:: Data under study ::

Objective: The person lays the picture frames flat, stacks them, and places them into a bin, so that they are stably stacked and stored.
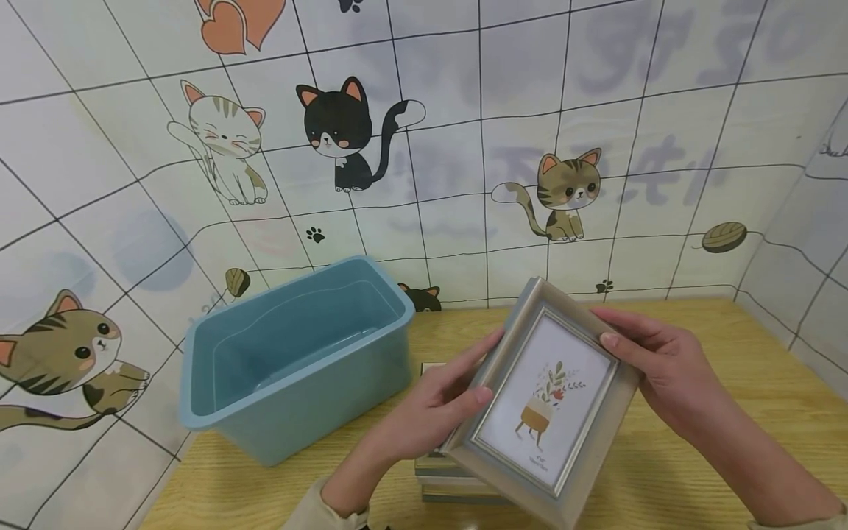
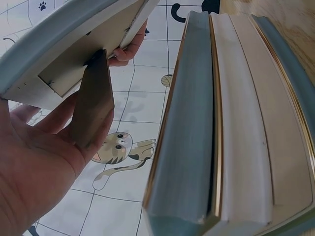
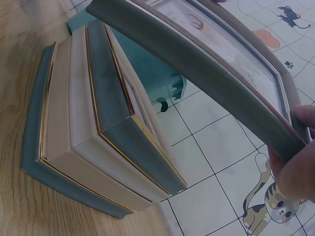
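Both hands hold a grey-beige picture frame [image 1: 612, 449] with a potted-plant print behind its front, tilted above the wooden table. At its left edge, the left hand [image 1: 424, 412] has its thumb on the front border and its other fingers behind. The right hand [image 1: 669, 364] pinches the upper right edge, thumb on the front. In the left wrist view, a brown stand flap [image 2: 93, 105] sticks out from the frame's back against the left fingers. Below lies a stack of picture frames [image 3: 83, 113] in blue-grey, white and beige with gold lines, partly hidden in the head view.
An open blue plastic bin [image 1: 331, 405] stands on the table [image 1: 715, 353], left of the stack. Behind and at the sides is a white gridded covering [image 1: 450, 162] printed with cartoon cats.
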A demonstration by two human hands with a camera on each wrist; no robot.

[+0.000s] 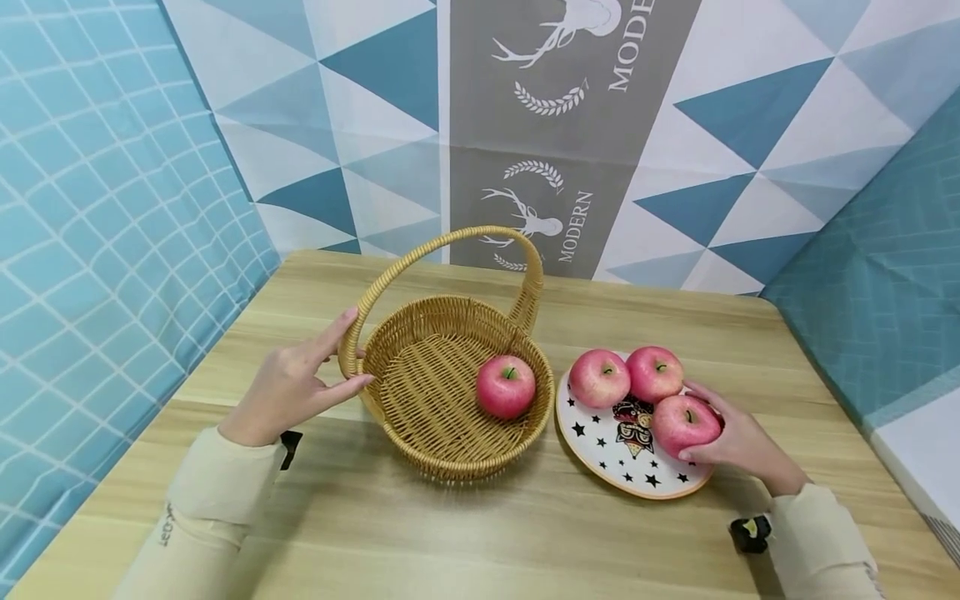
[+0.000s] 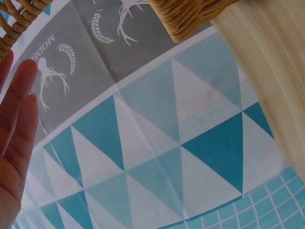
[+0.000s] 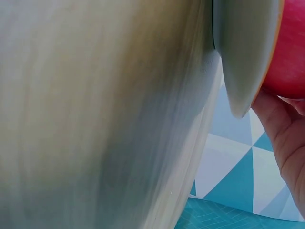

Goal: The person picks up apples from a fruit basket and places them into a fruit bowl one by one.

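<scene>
A round wicker basket [image 1: 427,392] with a tall arched handle [image 1: 442,242] stands on the table. One red apple [image 1: 506,387] lies inside, toward its right wall. My left hand [image 1: 292,383] holds the left foot of the handle between thumb and fingers. In the left wrist view, the fingers [image 2: 21,107] reach up to the wicker. My right hand [image 1: 727,437] grips an apple [image 1: 684,425] at the right of a white plate [image 1: 600,446], thumb in front and fingers behind. Two more apples, one left [image 1: 599,379] and one behind [image 1: 655,374], rest on the plate.
The plate, patterned with stars and an owl, stands just right of the basket on the wood-grain table [image 1: 450,542]. Patterned cloth [image 1: 382,133] hangs behind the table, with blue tiled cloth [image 1: 97,217] at the left and teal cloth [image 1: 885,258] at the right.
</scene>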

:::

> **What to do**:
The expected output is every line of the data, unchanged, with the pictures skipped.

> **Answer for the task**:
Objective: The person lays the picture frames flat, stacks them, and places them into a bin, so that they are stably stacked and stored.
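Both hands hold a grey-beige picture frame [image 1: 612, 449] with a potted-plant print behind its front, tilted above the wooden table. At its left edge, the left hand [image 1: 424, 412] has its thumb on the front border and its other fingers behind. The right hand [image 1: 669, 364] pinches the upper right edge, thumb on the front. In the left wrist view, a brown stand flap [image 2: 93, 105] sticks out from the frame's back against the left fingers. Below lies a stack of picture frames [image 3: 83, 113] in blue-grey, white and beige with gold lines, partly hidden in the head view.
An open blue plastic bin [image 1: 331, 405] stands on the table [image 1: 715, 353], left of the stack. Behind and at the sides is a white gridded covering [image 1: 450, 162] printed with cartoon cats.
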A demonstration by two human hands with a camera on each wrist; no robot.

[+0.000s] 
[+0.000s] 
[+0.000s] 

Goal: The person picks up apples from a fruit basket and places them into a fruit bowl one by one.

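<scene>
A round wicker basket [image 1: 427,392] with a tall arched handle [image 1: 442,242] stands on the table. One red apple [image 1: 506,387] lies inside, toward its right wall. My left hand [image 1: 292,383] holds the left foot of the handle between thumb and fingers. In the left wrist view, the fingers [image 2: 21,107] reach up to the wicker. My right hand [image 1: 727,437] grips an apple [image 1: 684,425] at the right of a white plate [image 1: 600,446], thumb in front and fingers behind. Two more apples, one left [image 1: 599,379] and one behind [image 1: 655,374], rest on the plate.
The plate, patterned with stars and an owl, stands just right of the basket on the wood-grain table [image 1: 450,542]. Patterned cloth [image 1: 382,133] hangs behind the table, with blue tiled cloth [image 1: 97,217] at the left and teal cloth [image 1: 885,258] at the right.
</scene>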

What the exercise asked for is now done.